Слегка утолив куриными головенками свербящий голод, преследовавший его последние полгода, малыш Чезар отдыхал в будке, во внутреннем помещении своего вольера, который успел загадить до крайности и сам от этого страдал чрезвычайно. Однако он не мог оставить свой пост до возвращения Хозяина. Он должен был рычать, истекать слюной, угрожая вцепиться в горло каждому, кто бы посмел нарушить границу доверенного ему участка. И он непременно именно так и поступил бы со всяким, потому что прежде, когда ему удавалось ухватить ватный рукав во время тренировок с «нарушителем», его награждали сахарной костью. И если он старательно скалился на каждого, кто посмел вторгнуться в родной двор, обнесенный глухим высоким забором, то считался хорошим мальчиком, молодцом, умницей. А потом случилось так, что Хозяин привел эту самку, от которой – помимо целого роя прочих, неинтересных, запахов – проистекал сильный запах страха, возбуждающий любого пса. Вдобавок на ней была шуба из звериных шкурок. Увидев Чезара, самка ахнула и взмахнула руками, как обычно поступал «нарушитель» в толстом ватнике, и вот Чезар, ощерившись, по всем правилам выполнил хватку с прыжком…
На следующий день пес оказался здесь. Теперь ему не оставалось ничего другого, как покорно ждать Хозяина, уложив на вытянутые лапы огромную свою, страшную голову. Он был готов ждать осень, зиму и следующее лето. Ждать вовсе не утомительно, когда знаешь наверняка, что Хозяин рано или поздно вернется.
Еще одним мучительно неудобным моментом было то, что вся собственность Чезара осталась в доме Хозяина. У Чезара прежде были своя подстилка, миска, мячик и щетка, которой ему чесали бока. Теперь старая шерсть свалялась в колтуны, и спал он на голых досках. Зато все ограниченное пространство жизни Чезара настолько пропиталось его духом, что ни одна шавка из тех, что обитали по соседству, не посмела бы и нос повернуть в сторону его логова. Собратья вовсе его не интересовали, равно как и люди, которых он терпеливо сносил только потому, что они раз в день закидывали ему в вольер через сетку склизкие куриные головы. Из людей, обитавших в питомнике, он прежде знал Старика, Хлипкого, Самочку и Кислого. Совсем недавно к ним присоединился Перчаточник, но особого интереса у Чезара он тоже не вызывал.
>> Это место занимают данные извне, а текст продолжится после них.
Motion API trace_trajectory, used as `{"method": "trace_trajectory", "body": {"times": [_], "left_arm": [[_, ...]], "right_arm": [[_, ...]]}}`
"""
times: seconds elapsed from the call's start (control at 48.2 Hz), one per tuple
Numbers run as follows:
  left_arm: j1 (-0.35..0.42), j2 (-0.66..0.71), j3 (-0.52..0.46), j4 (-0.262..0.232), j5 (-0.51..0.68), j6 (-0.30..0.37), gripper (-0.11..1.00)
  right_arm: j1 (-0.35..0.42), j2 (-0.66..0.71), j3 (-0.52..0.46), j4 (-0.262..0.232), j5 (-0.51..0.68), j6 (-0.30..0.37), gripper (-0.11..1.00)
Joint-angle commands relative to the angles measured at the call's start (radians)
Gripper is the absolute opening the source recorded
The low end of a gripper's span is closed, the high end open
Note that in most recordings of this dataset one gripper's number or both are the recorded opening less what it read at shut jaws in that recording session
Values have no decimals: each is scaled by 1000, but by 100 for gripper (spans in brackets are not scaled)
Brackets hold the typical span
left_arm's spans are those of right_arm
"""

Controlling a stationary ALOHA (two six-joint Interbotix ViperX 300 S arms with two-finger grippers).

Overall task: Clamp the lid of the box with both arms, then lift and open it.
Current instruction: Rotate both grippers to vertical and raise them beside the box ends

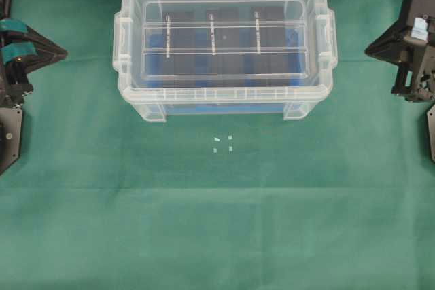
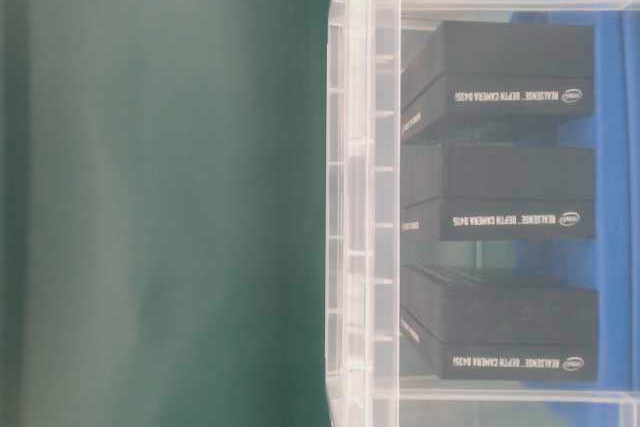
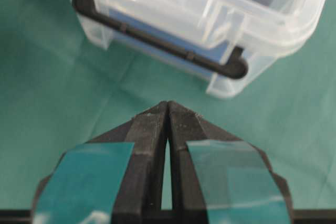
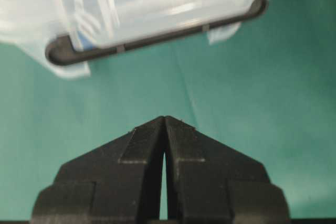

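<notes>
Overhead exterior view gives us the lid [image 1: 224, 39], a flat clear panel with two lengthwise ridges, seated squarely on the box [image 1: 224, 100], which stands in the far middle of the green cloth [image 1: 217, 222]. Through the clear plastic we see a blue insert [image 1: 178, 76] and three black boxes [image 1: 223, 39] side by side; in the table-level view their white lettering reads as RealSense depth camera packaging [image 2: 500, 95]. Just in front of the tub, four small white marks [image 1: 223, 143] sit on the cloth.

Our left gripper [image 1: 62, 51], wrapped in teal tape [image 1: 17, 51], rests at the left edge, well apart from the tub and pointing toward it. Its wrist camera shows the two wedge fingers [image 3: 149, 129] pressed together at the tip, holding nothing, with the tub's dark end handle [image 3: 157, 38] ahead of them.

Our right gripper [image 1: 368, 49], with a patch of light-blue tape [image 1: 419, 30], sits at the right edge, also well clear of the tub. Its wrist view shows the fingers [image 4: 184, 140] closed tip to tip on nothing, facing the other dark handle [image 4: 157, 32] across bare cloth
</notes>
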Motion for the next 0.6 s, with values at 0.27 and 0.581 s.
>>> {"method": "trace_trajectory", "body": {"times": [0.27,0.581], "left_arm": [[5,14,-35,9,54,6,1],[5,109,-57,21,207,78,1]], "right_arm": [[-3,6,-48,-6,49,2,0],[-3,23,-54,-83,115,-20,0]]}}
У автомата на выходе из магазина девушка платила за телефон. Золотарь, едва поставив ведро с жиром на пол, уже терся возле нее, советуя, как ловчее заплатить. Когда автомат выдал чек, девушка задорно сказала: «Номер запомнил? Звони», прежде чем нырнуть в дверь.
– Видал? – Золотарь хитро подмигнул Лешке. – Если б не это ведро, я бы с ней ушел.
Лешка, покачав головой, с новым интересом посмотрел на напарника. Мужичонка хлипенький, с какой стороны ни глянь. Нос топориком вперед торчит, того и гляди перевесит, кепчонка на глаза надвинута, ноги в голенищах болтаются…
– А у тебя девушка есть? – Золотарь, подхватив ведро, бодро зашагал через дорогу к заводу.
– Нет, я же только недавно из армии.
– Рассказывай! – Золотарь с ведром нагло попер через дорогу на красный. – Телку найти – не проблема. Ты за мной наблюдай и учись. Кстати, как грев через проходную пронесешь?
– Какой еще грев?
– Ну, бутылку. Ты об этом подумал?
У Лешки в пакете лежали три упаковки молока для щенков, батон и бутылка вина – для людей.
– Я под курткой пронесу. Меня никогда не проверяют.
Лешка постеснялся спросить у Коляна, что за слово такое «грев». Диалектное, что ли.
– Не, под курткой видать, – помотал головой Золотарь.
– Так, может, мы тоже под забор подсунем? Бандит уж нас не выдаст.
Золотарь захохотал, даже вынужденно опустил ведро на землю.
– Еще бы нас Бандит арестовал! Нет, давай лучше в ларьке газету купим и бутылку в нее завернем. Среди молочных пакетов незаметно будет.
Он тут же подрулил к газетному киоску на остановке и, вместо того чтобы просто купить газету, спросил, как зовут продавщицу, давно ли она работает здесь и как идет торговля. К Лешкиному удивлению, продавщица с охотой ответила, что ее зовут Вера и что работает она здесь только вторую неделю.
Ближе к ночи, после расстановки собак на охраняемые объекты – под краны, на корабль, отдыхающий в порту, к мазутному хозяйству, – случалось несколько часов перерыва, когда Колян смотрел телешоу и вечерние новости. Телевизор в бытовке работал постоянно, с самого раннего утра и до поздней ночи, забивая собой все свободное от хозяйственных забот пространство.